Collection entries:
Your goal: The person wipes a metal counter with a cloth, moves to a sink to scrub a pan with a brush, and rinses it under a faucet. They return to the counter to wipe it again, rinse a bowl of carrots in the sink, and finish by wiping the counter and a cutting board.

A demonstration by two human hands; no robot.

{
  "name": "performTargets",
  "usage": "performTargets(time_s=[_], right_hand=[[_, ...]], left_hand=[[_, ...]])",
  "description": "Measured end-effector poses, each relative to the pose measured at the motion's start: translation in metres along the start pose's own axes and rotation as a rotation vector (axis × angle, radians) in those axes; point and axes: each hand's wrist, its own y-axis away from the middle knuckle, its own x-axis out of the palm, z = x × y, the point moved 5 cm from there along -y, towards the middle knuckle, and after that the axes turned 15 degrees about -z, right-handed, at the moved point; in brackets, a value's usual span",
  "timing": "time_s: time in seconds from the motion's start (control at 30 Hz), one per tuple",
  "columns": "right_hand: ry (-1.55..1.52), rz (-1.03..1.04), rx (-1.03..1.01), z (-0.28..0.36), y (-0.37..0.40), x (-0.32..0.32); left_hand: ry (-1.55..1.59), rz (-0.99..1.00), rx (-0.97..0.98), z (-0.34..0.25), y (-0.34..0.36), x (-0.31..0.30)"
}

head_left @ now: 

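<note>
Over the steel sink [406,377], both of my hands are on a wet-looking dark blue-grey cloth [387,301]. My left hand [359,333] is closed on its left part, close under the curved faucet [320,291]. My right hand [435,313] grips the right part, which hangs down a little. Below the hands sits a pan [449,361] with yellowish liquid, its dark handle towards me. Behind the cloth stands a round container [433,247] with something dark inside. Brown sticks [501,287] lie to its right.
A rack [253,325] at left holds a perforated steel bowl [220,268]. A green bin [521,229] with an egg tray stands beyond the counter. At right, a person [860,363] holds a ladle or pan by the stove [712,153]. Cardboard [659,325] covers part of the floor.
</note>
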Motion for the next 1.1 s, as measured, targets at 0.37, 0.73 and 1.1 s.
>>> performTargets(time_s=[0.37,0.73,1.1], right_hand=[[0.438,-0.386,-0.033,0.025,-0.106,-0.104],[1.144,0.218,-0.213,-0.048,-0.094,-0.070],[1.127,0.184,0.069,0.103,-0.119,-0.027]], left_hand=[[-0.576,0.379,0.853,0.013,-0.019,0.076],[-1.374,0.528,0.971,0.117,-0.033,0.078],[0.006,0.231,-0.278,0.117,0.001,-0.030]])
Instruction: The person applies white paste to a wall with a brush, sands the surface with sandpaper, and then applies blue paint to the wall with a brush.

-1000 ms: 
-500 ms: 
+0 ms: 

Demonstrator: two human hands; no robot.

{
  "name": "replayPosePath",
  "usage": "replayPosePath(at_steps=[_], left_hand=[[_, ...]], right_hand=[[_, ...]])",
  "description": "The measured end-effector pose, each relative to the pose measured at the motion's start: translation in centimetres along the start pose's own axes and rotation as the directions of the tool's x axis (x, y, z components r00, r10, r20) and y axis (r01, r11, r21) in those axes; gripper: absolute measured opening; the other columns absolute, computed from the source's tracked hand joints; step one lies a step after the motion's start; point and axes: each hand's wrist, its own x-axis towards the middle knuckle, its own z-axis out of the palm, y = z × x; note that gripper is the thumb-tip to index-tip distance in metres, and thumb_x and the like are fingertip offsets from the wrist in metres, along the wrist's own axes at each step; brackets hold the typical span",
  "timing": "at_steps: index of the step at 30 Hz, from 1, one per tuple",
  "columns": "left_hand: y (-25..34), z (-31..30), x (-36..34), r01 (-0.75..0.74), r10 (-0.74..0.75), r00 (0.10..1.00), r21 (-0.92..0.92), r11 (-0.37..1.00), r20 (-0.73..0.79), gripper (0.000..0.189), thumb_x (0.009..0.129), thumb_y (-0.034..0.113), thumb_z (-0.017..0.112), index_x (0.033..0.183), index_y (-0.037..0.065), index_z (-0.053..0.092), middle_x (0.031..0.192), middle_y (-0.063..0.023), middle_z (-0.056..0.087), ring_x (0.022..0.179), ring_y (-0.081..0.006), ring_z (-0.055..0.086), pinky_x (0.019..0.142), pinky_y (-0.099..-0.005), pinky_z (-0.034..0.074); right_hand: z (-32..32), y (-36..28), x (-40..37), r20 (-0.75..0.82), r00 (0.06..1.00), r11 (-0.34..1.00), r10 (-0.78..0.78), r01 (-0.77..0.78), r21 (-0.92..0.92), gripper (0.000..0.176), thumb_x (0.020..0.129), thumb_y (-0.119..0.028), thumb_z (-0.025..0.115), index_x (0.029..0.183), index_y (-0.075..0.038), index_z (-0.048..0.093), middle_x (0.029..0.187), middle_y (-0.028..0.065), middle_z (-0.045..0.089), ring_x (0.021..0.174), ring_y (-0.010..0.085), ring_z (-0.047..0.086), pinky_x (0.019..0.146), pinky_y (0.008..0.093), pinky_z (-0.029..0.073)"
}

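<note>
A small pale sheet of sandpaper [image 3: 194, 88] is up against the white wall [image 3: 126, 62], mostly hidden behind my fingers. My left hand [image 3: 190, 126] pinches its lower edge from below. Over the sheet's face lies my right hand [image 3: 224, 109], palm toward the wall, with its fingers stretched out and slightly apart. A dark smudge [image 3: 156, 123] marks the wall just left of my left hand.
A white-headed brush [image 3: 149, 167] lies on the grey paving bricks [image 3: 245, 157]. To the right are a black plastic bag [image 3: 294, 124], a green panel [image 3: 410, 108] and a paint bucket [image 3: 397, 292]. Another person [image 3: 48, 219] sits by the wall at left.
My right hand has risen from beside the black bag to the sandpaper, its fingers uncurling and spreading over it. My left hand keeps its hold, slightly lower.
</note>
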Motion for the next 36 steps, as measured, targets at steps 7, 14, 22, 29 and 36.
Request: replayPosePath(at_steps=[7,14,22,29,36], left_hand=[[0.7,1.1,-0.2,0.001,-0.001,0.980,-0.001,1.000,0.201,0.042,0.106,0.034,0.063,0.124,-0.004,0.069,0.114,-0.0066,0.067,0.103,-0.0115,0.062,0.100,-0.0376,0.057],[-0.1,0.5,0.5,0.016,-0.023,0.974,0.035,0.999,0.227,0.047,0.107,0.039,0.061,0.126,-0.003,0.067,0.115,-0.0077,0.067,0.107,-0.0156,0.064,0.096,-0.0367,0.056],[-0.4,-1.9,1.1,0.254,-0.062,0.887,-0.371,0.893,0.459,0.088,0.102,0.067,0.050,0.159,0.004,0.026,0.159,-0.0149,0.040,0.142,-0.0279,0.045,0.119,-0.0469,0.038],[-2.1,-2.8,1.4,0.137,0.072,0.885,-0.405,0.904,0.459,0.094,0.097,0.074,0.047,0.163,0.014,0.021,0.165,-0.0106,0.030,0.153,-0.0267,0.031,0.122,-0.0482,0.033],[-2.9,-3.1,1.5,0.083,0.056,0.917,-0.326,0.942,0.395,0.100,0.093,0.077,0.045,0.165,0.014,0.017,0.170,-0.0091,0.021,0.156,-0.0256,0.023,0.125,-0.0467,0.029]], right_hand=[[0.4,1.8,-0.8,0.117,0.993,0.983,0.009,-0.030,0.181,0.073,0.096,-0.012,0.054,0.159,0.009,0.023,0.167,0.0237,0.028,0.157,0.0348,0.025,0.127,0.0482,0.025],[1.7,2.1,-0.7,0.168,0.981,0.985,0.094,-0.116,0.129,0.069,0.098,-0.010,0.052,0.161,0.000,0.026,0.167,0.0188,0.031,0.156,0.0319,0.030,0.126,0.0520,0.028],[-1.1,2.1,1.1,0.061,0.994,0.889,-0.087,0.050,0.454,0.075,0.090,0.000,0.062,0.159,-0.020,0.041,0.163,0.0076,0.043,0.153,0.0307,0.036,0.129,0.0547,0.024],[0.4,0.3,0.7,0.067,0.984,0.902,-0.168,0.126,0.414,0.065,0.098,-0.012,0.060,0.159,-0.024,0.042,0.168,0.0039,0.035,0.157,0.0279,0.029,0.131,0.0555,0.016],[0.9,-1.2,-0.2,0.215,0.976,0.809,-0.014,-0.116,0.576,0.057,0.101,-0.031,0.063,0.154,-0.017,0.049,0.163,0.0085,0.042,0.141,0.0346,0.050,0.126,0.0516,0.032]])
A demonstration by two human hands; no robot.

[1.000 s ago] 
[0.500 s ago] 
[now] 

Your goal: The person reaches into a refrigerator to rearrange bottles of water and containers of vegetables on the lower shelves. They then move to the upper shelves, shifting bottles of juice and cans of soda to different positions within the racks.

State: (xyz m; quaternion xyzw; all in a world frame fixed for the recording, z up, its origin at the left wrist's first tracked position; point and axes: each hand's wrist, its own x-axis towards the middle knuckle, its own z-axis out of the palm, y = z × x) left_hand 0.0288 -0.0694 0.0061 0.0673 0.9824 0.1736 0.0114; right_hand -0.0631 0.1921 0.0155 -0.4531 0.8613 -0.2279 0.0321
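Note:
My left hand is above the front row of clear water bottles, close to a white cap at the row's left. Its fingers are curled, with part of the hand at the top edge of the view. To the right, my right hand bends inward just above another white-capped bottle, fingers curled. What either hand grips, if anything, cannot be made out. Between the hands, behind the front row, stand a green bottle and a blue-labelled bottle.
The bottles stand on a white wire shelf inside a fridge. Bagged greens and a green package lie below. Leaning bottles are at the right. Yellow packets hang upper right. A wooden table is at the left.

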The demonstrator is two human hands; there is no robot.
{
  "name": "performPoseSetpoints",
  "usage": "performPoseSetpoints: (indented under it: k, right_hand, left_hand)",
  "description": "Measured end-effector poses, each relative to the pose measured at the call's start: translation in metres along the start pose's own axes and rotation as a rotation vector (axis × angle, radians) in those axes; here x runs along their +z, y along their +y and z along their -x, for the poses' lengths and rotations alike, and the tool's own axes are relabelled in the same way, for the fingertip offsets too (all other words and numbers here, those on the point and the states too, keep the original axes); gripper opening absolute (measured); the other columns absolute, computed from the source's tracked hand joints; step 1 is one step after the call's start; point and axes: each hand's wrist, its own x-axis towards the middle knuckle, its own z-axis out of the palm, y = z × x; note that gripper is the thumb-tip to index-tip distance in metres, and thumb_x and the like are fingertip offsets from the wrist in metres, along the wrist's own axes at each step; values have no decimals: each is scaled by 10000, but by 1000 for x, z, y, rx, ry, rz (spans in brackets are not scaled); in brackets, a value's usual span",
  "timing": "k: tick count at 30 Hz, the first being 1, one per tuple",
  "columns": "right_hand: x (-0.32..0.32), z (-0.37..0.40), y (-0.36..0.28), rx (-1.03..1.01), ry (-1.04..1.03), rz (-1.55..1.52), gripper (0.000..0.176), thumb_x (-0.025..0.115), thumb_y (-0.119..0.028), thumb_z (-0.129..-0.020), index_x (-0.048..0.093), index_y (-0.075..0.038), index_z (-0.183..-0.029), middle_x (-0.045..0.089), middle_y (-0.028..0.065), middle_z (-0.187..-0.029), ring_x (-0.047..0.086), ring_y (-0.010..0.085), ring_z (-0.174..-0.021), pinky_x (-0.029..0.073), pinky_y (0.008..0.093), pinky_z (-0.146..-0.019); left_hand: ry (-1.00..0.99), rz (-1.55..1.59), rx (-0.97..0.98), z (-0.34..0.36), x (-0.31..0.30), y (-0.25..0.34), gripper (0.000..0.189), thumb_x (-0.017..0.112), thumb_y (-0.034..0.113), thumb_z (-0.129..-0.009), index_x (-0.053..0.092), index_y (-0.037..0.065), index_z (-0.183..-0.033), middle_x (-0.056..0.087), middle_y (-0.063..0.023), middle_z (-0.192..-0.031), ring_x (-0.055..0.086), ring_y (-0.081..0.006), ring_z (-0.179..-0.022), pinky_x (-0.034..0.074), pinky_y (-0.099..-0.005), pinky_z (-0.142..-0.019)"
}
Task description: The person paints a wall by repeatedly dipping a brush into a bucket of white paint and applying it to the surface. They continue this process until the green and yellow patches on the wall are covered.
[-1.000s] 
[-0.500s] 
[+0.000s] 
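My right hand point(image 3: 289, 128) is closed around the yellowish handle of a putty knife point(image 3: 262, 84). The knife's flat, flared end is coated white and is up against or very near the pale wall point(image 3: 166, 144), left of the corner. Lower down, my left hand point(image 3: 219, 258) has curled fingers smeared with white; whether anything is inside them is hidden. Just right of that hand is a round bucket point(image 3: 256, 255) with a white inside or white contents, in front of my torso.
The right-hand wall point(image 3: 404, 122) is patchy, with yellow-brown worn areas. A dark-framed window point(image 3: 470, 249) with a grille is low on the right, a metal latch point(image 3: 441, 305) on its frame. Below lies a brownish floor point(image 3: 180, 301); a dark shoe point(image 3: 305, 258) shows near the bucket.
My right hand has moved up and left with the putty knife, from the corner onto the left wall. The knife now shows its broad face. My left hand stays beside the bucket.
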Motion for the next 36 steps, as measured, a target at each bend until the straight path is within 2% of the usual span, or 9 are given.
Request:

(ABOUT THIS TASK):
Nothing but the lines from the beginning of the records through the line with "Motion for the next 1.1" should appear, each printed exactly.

(SOLUTION TO THE EXERCISE):
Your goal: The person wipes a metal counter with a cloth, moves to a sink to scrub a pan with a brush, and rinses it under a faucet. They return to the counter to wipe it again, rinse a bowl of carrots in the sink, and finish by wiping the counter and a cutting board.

A demonstration by two human hands; no robot.

{
  "name": "performTargets",
  "usage": "performTargets(time_s=[_], right_hand=[[_, ...]], left_hand=[[_, ...]])",
  "description": "Measured end-effector poses, each relative to the pose measured at the motion's start: translation in metres along the start pose's own axes and rotation as a rotation vector (axis × angle, radians) in those axes; point and axes: each hand's wrist, its own y-axis away from the middle knuckle, its own x-axis out of the palm, z = x × y, the point moved 5 cm from there along -y, towards the middle knuckle, and after that the axes turned 15 degrees about -z, right-handed, at the moved point; in brackets, a value's usual span",
  "timing": "time_s: time in seconds from the motion's start (control at 30 Hz), one per tuple",
  "columns": "right_hand: ry (-1.55..1.52), rz (-1.03..1.04), rx (-1.03..1.01), z (-0.28..0.36), y (-0.37..0.40), x (-0.32..0.32); left_hand: ry (-1.55..1.59), rz (-0.99..1.00), rx (-0.97..0.98), z (-0.34..0.25), y (-0.34..0.36), x (-0.31..0.30)"
}

head_left @ now: 

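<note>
Over the steel sink [406,377], both of my hands are on a wet-looking dark blue-grey cloth [387,301]. My left hand [359,333] is closed on its left part, close under the curved faucet [320,291]. My right hand [435,313] grips the right part, which hangs down a little. Below the hands sits a pan [449,361] with yellowish liquid, its dark handle towards me. Behind the cloth stands a round container [433,247] with something dark inside. Brown sticks [501,287] lie to its right.
A rack [253,325] at left holds a perforated steel bowl [220,268]. A green bin [521,229] with an egg tray stands beyond the counter. At right, a person [860,363] holds a ladle or pan by the stove [712,153]. Cardboard [659,325] covers part of the floor.
</note>
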Motion for the next 1.1 s, as measured, targets at 0.37, 0.73 and 1.1 s.

That completes the answer to this exercise.